Copy, from the data below, every line that has "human" in it.

◇ ◇ ◇

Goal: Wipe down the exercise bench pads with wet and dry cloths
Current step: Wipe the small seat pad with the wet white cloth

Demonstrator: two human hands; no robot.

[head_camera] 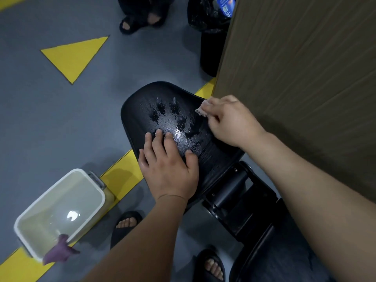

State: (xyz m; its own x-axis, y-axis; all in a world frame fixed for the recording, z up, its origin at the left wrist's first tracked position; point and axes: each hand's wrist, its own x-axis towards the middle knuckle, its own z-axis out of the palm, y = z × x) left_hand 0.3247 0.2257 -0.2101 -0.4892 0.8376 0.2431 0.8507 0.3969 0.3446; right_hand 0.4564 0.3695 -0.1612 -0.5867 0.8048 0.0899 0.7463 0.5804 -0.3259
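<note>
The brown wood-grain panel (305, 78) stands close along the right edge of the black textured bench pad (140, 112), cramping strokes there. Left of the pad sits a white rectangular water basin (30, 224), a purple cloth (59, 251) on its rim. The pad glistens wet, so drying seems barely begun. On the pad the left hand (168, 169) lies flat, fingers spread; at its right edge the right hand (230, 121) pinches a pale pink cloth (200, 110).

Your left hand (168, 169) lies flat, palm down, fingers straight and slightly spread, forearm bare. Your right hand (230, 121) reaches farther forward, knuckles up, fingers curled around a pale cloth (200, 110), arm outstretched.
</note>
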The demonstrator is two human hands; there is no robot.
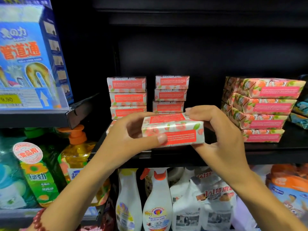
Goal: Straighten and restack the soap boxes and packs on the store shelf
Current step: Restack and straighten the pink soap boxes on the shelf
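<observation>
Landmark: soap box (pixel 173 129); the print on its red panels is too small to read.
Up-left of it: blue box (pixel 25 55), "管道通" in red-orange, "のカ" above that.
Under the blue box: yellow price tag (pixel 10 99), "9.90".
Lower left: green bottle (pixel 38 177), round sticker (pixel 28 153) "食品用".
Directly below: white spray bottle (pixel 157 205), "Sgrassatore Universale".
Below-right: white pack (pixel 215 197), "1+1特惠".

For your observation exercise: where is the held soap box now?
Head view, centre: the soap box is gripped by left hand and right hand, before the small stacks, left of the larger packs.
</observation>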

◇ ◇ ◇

EXERCISE RESULT:
Demonstrator: two human hands; no robot.
The demonstrator is two human hands; there is no robot.

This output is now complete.